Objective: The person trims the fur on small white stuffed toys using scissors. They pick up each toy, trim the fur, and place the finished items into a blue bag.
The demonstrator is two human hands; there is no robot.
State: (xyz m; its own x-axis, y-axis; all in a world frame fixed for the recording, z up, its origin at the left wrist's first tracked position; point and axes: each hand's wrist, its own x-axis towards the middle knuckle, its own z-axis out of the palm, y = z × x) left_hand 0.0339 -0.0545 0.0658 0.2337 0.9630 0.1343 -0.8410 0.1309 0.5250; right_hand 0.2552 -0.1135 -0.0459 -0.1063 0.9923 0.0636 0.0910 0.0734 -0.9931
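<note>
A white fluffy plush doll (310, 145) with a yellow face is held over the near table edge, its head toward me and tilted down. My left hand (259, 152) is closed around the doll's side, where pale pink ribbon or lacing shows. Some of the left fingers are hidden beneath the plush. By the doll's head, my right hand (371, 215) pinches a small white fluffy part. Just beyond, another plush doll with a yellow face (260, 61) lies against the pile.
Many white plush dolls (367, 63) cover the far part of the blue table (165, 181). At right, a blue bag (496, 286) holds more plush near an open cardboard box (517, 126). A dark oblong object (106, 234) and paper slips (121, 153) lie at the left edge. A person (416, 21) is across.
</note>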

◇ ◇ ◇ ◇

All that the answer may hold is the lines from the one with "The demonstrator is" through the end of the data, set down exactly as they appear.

The demonstrator is two human hands; there is no robot.
State: (xyz m; its own x-axis, y-axis; all in a world frame fixed for the recording, z up, its origin at the left wrist's first tracked position; point and axes: each hand's wrist, its own x-axis towards the middle knuckle, its own z-axis out of the palm, y = z × x) left_hand 0.0339 -0.0545 0.0658 0.2337 0.9630 0.1343 -0.8410 0.1309 0.5250; right_hand 0.2552 -0.1135 -0.0459 -0.1063 0.9923 0.0636 0.0910 0.0734 -0.9931
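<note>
A white fluffy plush doll (310, 145) with a yellow face is held over the near table edge, its head toward me and tilted down. My left hand (259, 152) is closed around the doll's side, where pale pink ribbon or lacing shows. Some of the left fingers are hidden beneath the plush. By the doll's head, my right hand (371, 215) pinches a small white fluffy part. Just beyond, another plush doll with a yellow face (260, 61) lies against the pile.
Many white plush dolls (367, 63) cover the far part of the blue table (165, 181). At right, a blue bag (496, 286) holds more plush near an open cardboard box (517, 126). A dark oblong object (106, 234) and paper slips (121, 153) lie at the left edge. A person (416, 21) is across.
</note>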

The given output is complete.